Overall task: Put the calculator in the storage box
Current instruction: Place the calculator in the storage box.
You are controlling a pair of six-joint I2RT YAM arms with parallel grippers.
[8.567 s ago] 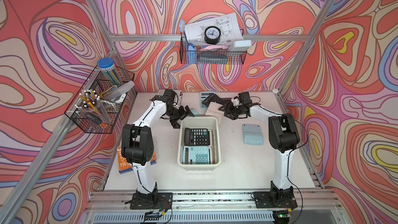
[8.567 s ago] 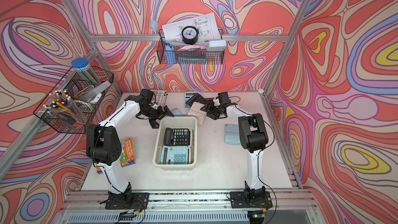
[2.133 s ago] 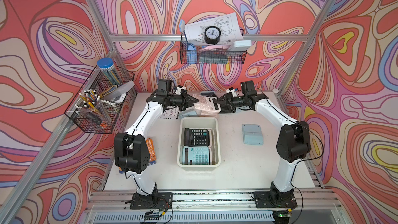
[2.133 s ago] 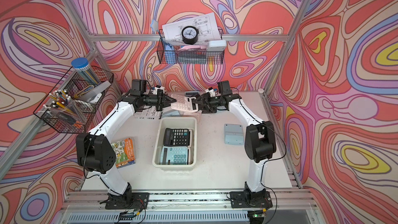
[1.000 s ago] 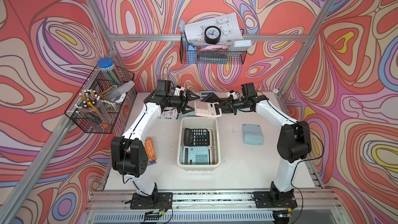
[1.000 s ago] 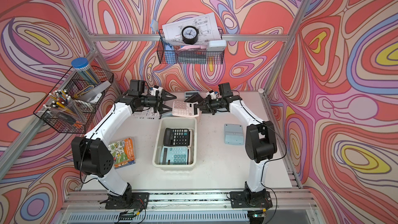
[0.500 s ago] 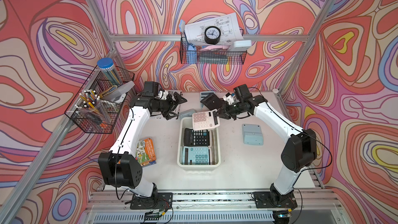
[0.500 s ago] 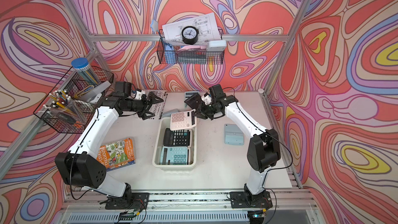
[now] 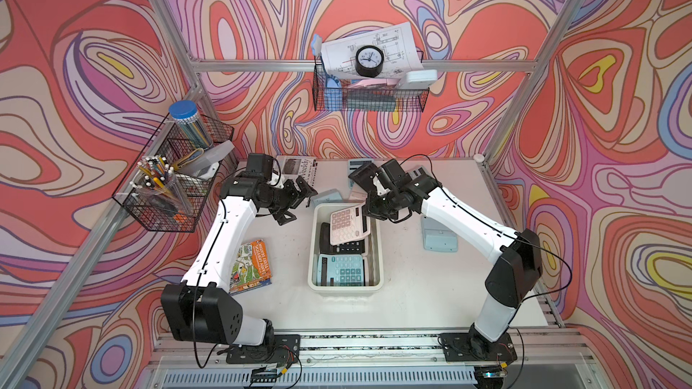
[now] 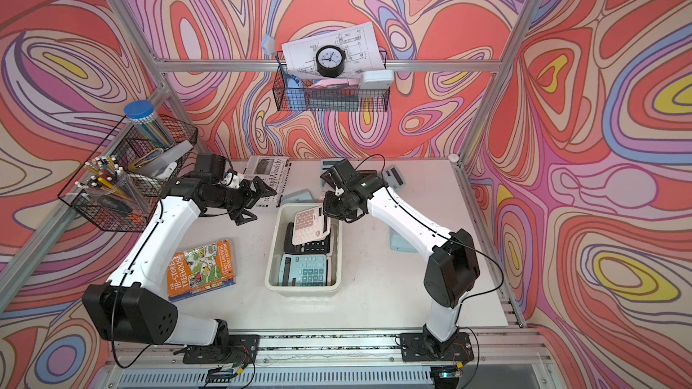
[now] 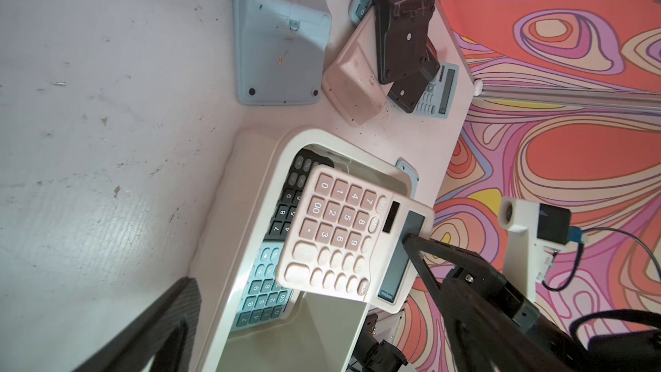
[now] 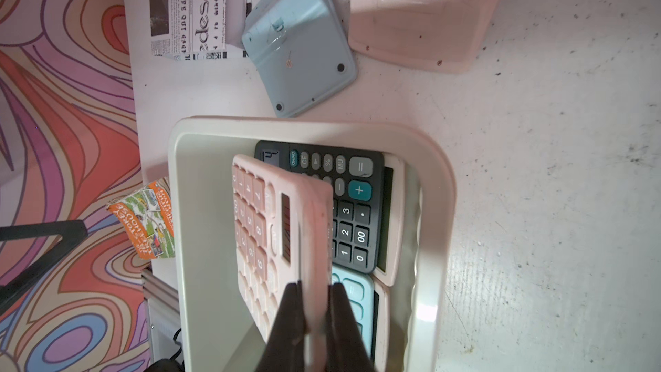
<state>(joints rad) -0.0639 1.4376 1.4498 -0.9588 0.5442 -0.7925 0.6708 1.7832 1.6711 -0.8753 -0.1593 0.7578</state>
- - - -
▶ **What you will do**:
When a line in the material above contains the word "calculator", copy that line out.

▶ **Solution to the problem**:
Overall task: Put the calculator in the storage box
Current instruction: Place the calculator in the storage box.

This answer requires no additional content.